DATA SECTION:
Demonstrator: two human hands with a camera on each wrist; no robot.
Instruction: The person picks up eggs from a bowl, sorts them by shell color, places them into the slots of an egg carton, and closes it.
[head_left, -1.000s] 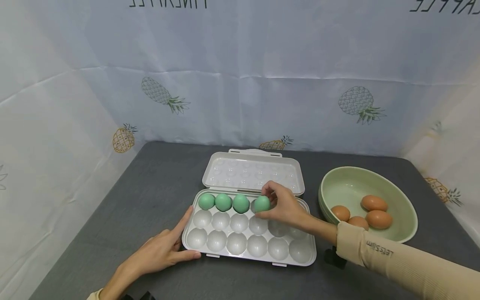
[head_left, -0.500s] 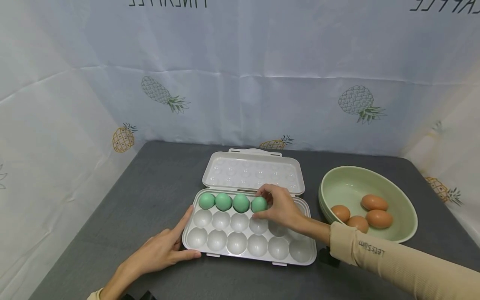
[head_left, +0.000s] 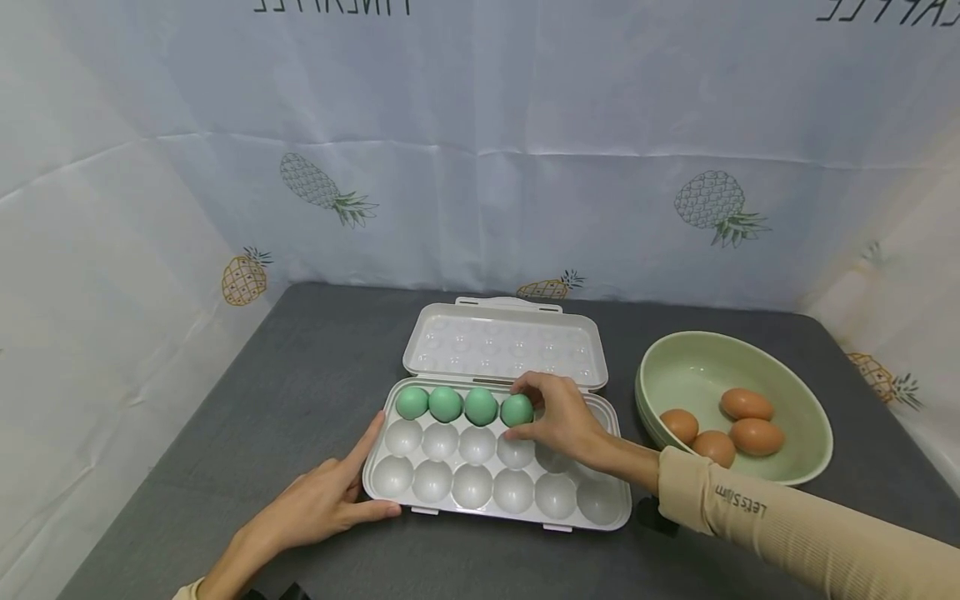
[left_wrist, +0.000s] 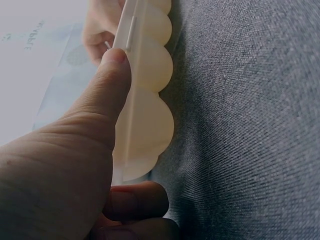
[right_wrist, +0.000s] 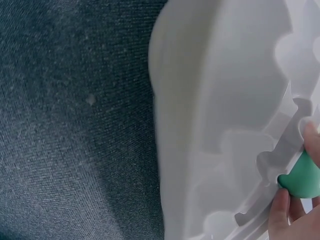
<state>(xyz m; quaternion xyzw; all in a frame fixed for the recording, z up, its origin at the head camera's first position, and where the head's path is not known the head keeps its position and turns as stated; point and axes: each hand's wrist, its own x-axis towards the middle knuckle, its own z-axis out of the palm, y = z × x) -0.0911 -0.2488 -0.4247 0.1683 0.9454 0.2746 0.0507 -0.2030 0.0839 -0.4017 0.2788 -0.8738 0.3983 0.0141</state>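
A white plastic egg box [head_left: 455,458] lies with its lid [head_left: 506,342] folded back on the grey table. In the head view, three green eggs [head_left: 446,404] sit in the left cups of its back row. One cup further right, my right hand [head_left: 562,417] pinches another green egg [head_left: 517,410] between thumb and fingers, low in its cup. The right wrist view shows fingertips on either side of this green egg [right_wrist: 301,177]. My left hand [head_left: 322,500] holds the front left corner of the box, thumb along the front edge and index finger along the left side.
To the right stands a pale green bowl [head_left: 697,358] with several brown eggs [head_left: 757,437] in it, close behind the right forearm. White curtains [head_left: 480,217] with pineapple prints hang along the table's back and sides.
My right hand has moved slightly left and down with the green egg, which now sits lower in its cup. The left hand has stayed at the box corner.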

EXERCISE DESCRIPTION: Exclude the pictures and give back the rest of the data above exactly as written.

SOLUTION:
Demonstrator: two human hands with a camera on each wrist; no robot.
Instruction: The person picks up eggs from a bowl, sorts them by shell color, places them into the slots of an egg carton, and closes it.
[head_left, -1.000s] 
[head_left, -0.500s] 
[head_left, +0.000s] 
[left_wrist, +0.000s] 
[right_wrist, +0.000s] 
<state>(xyz m; quaternion xyzw; all in a frame fixed for the recording, z up, its origin at the head camera's first position, and where the head's path is not known the head keeps its position and turns as stated; point and axes: each hand's wrist, its own x-axis towards the middle knuckle, its own z-axis out of the palm, y = z × x) -0.0911 -0.2488 -0.4247 0.1683 0.9454 0.2746 0.0507 -0.2030 0.0839 -0.4017 0.2788 -0.8738 0.3983 0.0141</state>
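A white plastic egg box [head_left: 455,458] lies with its lid [head_left: 506,342] folded back on the grey table. In the head view, three green eggs [head_left: 446,404] sit in the left cups of its back row. One cup further right, my right hand [head_left: 562,417] pinches another green egg [head_left: 517,410] between thumb and fingers, low in its cup. The right wrist view shows fingertips on either side of this green egg [right_wrist: 301,177]. My left hand [head_left: 322,500] holds the front left corner of the box, thumb along the front edge and index finger along the left side.
To the right stands a pale green bowl [head_left: 697,358] with several brown eggs [head_left: 757,437] in it, close behind the right forearm. White curtains [head_left: 480,217] with pineapple prints hang along the table's back and sides.
My right hand has moved slightly left and down with the green egg, which now sits lower in its cup. The left hand has stayed at the box corner.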

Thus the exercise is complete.